I am training an Inception-like model using TensorFlow r1.0 with GPU Nvidia Titan X.

I added some summary operations to visualize the training procedure, using code as follows:

def variable_summaries(var):
"""Attach a lot of summaries to a Tensor (for TensorBoard visualization)."""
    with tf.name_scope('summaries'):
        mean = tf.reduce_mean(var)
        tf.summary.scalar('mean', mean)
        with tf.name_scope('stddev'):
            stddev = tf.sqrt(tf.reduce_mean(tf.square(var - mean)))
        tf.summary.scalar('stddev', stddev)
        tf.summary.scalar('max', tf.reduce_max(var))
        tf.summary.scalar('min', tf.reduce_min(var))
        tf.summary.histogram('histogram', var)

When I run these operations, the time cost of training one epoch is about 400 seconds. But when I turn off these operations, the time cost of training one epoch is just 90 seconds.

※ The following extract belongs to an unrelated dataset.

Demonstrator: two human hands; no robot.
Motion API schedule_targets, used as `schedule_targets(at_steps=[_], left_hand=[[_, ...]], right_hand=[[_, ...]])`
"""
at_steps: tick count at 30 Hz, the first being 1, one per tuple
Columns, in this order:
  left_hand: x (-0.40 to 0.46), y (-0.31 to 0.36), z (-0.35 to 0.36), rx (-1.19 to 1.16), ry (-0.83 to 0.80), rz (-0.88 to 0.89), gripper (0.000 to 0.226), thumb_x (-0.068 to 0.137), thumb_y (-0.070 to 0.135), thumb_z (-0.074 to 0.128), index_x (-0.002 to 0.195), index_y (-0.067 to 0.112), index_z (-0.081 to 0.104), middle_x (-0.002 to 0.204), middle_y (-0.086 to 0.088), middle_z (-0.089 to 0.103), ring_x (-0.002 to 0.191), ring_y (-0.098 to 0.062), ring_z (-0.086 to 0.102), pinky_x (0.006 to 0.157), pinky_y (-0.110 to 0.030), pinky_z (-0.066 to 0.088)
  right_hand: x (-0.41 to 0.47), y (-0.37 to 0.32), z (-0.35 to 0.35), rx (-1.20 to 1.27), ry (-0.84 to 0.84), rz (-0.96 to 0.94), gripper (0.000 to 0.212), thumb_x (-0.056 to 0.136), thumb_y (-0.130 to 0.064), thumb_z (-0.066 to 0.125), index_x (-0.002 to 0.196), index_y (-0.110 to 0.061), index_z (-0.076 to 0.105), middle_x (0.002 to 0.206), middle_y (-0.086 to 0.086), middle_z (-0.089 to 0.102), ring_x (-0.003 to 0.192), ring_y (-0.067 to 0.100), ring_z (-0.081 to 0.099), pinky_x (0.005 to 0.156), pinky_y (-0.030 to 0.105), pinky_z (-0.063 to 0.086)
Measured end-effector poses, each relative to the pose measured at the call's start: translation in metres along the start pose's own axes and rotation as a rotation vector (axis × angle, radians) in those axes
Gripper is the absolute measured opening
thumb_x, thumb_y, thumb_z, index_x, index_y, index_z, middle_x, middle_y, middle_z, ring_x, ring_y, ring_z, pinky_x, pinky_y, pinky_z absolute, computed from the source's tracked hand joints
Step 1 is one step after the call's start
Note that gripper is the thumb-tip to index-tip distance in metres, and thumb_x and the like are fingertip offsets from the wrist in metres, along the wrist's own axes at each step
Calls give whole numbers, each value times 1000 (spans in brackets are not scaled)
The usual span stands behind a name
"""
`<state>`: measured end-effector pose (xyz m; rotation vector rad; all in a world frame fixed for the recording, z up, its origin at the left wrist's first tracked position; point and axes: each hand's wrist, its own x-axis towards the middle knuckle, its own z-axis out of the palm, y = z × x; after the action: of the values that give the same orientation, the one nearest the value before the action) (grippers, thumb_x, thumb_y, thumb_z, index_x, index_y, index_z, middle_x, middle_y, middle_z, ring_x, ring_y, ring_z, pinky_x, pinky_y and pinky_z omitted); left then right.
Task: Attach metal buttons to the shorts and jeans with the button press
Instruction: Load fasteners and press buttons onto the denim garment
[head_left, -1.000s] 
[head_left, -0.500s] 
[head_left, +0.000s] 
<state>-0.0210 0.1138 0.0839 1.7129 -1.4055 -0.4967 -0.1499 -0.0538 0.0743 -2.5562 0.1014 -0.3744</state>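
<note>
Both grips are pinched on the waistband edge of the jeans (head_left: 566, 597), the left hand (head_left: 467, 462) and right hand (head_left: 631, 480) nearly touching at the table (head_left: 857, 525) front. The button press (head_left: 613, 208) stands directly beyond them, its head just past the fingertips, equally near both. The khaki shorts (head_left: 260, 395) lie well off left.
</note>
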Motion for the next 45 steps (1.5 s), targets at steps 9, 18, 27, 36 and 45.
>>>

How to optimize the graph to minimize the summary operations time cost?

Misha Brukman
  • 12,938
  • 4
  • 61
  • 78
Da Tong
  • 2,018
  • 18
  • 25
  • 2
    maybe compute summaries less often? Also, TF 1.0 refactors things to make things more efficient -- when using hooks, summaries are computed at the same time as other tensors, so all the intermediate quantities are reused – Yaroslav Bulatov Feb 23 '17 at 04:12
  • I am using TF 1.0. Could you please make it more clear how to use hooks? I tried to use CPU to compute summaries, but it did not help much. I guess it is because of the data transfer between GPU and CPU. @YaroslavBulatov – Da Tong Feb 23 '17 at 05:30
  • before moving to hooks, can you just reduce the number of times you compute summaries? – Yaroslav Bulatov Feb 23 '17 at 17:05
  • Oh, yes, of course I can. But actually, I just compute the summaries every epoch, not every batch. If I reduce the summaries to every 10 epochs, I am afraid that I will lose some information of training procedure. – Da Tong Mar 02 '17 at 01:28

1 Answers1

2

Summaries of course slow down the training process, because you do more operations and you need to write them to disc. Also, histogram summaries slow the training even more, because for histograms you need more data to be copied from GPU to CPU than for scalar values. So I would try to use histogram logging less often than the rest, that could make some difference.

The usual solution is to compute summaries only every X batches. Since you compute summaries only one per epoch and not every batch, it might be worth trying even less summaries logging.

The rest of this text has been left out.